# forward email to yahoo & other outlook profiles



## krazecon (Nov 1, 2008)

I have a question. I am fairly new to outlook somewhat. I mean I have been using it for about 7 years, however I only used the basic/commonsense of the program. Now i'm getting into the more complicated areas, I set up pop3 though took me some time, and I did research on how to create multiple profiles. Originally I wanted to know how to forward my outlook mail to my yahoo because I own a construction company and I check emails via mobile. I dont' know how to get outlook to my mobile but I know how to access my yahoo account, But I want to keep emails in my outlook for organization reasons. 
Now I'm starting another company in addition, I wanted to keep emails/folders and such seperate. so found out how to set up different profiles. My question is If I have 1 profile, that is company A, and another that is company B, and I have lets say personal info so we'll call that C, Can I keep seperate profiles yet have all mail/schedules/task/forwared or at least shown on a "MAIN" account? a main account which I can go in and see all schedules so I dont' double book clients and such.

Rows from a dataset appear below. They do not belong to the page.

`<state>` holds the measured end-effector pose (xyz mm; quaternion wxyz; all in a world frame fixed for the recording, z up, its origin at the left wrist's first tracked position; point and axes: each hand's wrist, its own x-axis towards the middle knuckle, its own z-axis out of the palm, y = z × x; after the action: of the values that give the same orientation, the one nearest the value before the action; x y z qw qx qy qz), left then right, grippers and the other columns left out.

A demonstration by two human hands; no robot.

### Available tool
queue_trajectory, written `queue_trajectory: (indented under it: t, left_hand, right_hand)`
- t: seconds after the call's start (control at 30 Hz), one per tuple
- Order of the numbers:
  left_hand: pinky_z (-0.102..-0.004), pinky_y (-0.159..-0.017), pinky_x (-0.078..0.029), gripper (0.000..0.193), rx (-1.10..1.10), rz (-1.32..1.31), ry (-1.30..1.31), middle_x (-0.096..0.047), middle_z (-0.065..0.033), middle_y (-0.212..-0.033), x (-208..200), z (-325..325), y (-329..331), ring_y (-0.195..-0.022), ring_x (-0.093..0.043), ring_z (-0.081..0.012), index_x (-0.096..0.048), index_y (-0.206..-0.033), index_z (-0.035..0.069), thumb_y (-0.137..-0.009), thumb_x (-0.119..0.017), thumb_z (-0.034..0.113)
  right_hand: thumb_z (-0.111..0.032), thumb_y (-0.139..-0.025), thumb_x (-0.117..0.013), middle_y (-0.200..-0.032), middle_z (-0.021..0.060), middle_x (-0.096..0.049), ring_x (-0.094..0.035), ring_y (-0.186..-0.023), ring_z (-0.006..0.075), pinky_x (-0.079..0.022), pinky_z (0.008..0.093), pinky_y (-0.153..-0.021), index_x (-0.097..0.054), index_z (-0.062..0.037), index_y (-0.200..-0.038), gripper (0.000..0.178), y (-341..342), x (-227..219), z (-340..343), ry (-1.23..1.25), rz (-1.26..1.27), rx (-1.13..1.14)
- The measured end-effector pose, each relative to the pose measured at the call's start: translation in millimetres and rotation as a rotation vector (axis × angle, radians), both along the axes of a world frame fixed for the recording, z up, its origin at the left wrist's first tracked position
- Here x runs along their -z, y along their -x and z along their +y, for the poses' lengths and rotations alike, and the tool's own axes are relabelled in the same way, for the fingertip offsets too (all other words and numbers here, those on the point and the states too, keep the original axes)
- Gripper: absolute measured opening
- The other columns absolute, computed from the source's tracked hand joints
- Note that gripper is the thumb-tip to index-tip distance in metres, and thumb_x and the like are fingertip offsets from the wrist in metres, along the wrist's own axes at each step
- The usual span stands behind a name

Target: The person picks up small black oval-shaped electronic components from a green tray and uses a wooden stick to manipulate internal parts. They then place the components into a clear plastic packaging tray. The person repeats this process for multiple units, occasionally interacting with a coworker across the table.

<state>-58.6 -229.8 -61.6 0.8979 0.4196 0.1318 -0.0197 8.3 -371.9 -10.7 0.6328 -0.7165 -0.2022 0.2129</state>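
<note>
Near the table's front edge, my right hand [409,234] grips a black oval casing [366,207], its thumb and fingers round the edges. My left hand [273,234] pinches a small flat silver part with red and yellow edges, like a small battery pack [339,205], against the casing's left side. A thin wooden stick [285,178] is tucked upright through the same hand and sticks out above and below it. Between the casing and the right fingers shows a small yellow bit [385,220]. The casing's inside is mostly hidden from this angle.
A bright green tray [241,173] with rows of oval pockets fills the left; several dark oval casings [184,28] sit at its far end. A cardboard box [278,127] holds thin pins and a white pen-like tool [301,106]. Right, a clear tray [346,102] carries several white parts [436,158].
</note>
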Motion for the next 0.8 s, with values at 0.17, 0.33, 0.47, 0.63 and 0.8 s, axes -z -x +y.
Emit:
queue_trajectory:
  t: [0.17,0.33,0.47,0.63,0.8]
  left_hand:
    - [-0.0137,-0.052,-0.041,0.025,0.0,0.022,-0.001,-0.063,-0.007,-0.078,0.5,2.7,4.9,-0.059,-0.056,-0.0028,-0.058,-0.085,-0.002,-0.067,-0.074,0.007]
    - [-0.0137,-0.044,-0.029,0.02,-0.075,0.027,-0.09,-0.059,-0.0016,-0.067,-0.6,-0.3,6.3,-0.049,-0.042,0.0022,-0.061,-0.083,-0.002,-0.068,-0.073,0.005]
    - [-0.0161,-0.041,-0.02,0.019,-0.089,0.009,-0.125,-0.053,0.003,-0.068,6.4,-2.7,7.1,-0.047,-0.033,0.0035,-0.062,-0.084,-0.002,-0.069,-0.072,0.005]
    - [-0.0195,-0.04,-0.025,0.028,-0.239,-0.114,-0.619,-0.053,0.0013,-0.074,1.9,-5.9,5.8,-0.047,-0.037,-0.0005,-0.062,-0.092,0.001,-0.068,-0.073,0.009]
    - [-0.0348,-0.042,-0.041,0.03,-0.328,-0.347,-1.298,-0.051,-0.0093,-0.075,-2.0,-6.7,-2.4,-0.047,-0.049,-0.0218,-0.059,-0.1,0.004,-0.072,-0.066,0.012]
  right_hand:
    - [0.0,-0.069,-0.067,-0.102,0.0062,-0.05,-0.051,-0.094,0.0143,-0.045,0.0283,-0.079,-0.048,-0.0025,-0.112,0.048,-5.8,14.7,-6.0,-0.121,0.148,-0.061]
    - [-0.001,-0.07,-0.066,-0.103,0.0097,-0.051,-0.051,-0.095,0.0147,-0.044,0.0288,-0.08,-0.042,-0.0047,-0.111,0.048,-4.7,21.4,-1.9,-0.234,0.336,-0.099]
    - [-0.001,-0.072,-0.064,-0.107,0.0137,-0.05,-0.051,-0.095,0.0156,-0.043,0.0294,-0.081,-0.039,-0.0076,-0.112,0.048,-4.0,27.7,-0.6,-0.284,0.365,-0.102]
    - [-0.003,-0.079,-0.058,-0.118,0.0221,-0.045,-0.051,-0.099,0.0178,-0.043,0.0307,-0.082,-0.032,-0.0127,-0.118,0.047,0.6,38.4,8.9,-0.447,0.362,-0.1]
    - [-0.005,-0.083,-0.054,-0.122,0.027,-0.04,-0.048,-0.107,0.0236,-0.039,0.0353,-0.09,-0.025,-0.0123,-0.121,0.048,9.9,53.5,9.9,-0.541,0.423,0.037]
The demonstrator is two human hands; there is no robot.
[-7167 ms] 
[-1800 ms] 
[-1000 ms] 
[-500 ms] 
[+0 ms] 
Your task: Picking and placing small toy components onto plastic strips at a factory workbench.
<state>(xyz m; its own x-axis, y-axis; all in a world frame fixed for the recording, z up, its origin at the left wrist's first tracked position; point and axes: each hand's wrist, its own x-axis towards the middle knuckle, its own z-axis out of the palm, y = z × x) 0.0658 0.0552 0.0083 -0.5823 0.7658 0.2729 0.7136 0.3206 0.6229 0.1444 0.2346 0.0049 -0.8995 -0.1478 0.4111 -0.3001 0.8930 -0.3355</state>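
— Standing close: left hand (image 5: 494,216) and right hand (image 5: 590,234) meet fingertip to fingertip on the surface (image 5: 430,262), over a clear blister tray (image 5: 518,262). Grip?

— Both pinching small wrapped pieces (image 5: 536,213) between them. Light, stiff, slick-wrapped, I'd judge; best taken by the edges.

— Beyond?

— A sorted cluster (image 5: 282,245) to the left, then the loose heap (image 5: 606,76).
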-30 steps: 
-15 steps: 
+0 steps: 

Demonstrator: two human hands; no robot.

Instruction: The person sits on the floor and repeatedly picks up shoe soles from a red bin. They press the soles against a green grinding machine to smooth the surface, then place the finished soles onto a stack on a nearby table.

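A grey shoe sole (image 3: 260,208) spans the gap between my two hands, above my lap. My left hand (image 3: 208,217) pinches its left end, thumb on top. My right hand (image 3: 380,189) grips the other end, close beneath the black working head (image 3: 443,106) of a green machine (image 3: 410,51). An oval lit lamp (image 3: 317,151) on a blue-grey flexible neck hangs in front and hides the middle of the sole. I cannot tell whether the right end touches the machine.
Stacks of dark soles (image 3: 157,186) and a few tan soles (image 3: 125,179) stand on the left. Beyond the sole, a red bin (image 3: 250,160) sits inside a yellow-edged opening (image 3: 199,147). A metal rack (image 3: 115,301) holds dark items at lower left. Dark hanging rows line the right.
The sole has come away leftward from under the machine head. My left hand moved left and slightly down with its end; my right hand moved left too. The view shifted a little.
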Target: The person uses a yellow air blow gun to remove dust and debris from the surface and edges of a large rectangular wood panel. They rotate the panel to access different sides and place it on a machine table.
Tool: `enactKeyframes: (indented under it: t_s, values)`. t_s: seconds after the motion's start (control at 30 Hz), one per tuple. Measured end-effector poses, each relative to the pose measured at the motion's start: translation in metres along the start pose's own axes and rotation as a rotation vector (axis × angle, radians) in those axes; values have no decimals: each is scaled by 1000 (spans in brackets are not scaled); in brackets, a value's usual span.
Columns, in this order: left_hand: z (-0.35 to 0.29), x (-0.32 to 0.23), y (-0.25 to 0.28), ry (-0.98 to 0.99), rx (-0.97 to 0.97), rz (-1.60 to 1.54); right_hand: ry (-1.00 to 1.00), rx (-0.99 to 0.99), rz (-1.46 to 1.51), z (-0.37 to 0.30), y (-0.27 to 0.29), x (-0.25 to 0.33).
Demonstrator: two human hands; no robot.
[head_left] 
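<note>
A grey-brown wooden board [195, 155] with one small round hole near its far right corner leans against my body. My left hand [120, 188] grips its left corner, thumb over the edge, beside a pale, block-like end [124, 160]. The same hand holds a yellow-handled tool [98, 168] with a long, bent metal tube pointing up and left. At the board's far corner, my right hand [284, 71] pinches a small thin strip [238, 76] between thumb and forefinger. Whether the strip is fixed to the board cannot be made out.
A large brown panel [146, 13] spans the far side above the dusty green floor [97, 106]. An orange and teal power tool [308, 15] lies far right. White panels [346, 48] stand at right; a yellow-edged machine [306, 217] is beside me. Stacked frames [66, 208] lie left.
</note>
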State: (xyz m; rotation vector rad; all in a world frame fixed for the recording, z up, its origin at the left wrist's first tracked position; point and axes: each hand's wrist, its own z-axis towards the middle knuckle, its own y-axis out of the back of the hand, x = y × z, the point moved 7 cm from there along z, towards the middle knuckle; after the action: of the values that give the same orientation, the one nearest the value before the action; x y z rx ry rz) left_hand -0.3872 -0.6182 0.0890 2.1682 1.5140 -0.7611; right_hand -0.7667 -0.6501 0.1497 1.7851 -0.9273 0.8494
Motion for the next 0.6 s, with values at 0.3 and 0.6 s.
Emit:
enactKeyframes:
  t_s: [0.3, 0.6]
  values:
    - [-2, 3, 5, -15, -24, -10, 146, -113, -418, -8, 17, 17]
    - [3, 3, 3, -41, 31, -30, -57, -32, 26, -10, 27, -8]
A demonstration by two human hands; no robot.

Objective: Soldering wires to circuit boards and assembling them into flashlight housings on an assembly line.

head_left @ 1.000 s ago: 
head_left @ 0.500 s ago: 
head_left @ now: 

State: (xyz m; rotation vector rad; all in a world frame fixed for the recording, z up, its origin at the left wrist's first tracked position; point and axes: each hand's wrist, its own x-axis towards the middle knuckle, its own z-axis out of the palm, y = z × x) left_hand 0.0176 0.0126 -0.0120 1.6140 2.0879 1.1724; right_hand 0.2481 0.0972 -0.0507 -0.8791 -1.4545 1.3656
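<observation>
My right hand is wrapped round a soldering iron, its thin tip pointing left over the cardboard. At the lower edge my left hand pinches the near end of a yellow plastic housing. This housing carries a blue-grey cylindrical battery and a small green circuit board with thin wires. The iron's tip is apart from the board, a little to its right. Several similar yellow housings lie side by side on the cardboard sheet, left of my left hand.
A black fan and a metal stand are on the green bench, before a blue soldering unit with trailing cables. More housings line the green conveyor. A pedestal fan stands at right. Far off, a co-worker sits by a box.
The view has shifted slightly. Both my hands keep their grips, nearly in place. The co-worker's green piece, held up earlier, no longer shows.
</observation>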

So if I have a personal event such as a nephews bday on nov 20th at 6pm, I dont' schedule an estimate at 6pm same day for company A, is this possible. or am I being to complicated in this matter? Also can you explain how to forward my outlook mail to my yahoo mail. Anyone with help feel free to email me

Thanks

Shawn


----------



## Dubz (Mar 5, 2008)

You can use Tools > Rules (and alerts) to make an auto-forwarding rule. The rules wizard is pretty straight forward. You can also use it to help you organize your stuff. 

I'd give some organizing advice if I thought outlok worked POP email accounts the same way as it did with an exchange server acct.


----------



## krazecon (Nov 1, 2008)

I have microsoft outlook 2002 according to " about outlook, under help", I thought it was 2003 but I dont' know. Anyway I clicked tools and all I see is Rule wizard, is this where I'm supposed to go? just making sure


----------



## sobeit (Nov 11, 2007)

clarification - you are still only wanting to have one calendar and one task list and such?

Generally there are several ways to setup your different emails in one outlook account. Profiles work great but you can also create rules so emails from different account can go into the same profile but into different infolders. 

as far as getting your emails on your mobile - it depends on your mobile's email ability. You can always leave a copy on server when outlook gets your email. 

to answer your question the rule wizard is what you want.


----------